# What this task involves
Copy each line of the data below with the word "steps".

# Study material
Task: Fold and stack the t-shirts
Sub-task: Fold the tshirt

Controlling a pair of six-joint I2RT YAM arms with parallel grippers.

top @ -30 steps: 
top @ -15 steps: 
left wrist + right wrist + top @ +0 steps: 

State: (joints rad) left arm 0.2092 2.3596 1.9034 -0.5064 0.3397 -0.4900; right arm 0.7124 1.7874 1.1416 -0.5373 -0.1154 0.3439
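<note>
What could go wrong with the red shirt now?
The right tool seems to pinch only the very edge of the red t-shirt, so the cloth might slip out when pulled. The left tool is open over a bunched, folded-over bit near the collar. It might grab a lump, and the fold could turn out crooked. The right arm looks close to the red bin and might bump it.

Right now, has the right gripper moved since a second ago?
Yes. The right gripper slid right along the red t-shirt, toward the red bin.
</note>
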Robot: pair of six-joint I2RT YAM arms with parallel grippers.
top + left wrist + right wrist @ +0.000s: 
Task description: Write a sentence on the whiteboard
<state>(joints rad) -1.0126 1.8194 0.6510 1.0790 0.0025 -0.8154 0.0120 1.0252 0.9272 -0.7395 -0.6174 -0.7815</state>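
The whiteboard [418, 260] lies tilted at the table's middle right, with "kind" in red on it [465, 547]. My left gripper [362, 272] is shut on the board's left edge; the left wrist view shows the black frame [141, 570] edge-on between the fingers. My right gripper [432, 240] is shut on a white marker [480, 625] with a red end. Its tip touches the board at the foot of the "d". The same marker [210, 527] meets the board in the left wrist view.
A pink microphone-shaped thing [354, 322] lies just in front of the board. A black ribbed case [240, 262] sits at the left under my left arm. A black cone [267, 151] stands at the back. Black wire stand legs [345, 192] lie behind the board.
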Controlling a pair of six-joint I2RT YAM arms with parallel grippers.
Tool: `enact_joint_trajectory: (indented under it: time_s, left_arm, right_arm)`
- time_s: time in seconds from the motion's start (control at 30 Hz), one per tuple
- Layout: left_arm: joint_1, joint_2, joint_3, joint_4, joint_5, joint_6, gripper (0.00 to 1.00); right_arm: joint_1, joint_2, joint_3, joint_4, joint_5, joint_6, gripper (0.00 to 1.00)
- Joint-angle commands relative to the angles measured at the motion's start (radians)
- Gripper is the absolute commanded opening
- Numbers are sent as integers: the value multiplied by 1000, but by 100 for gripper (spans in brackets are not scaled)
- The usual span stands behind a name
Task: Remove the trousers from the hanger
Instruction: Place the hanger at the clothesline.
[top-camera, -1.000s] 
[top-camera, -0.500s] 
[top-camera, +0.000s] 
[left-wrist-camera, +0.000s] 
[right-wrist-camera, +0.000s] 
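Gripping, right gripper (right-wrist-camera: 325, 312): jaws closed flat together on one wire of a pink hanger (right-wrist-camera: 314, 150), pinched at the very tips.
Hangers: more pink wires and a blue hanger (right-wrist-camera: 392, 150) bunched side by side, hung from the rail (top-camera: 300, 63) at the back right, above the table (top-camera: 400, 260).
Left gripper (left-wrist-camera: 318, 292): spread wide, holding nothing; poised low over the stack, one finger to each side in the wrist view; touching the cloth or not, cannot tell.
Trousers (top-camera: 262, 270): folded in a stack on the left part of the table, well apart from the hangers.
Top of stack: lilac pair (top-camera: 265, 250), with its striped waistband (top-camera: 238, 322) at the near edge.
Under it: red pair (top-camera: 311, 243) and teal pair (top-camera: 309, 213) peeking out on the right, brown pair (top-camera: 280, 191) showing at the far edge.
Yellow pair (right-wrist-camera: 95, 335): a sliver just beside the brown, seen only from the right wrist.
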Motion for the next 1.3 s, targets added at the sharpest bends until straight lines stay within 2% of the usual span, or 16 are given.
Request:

# Answer space
top @ -30 steps: 
top @ -15 steps: 
left wrist + right wrist + top @ +0 steps: 

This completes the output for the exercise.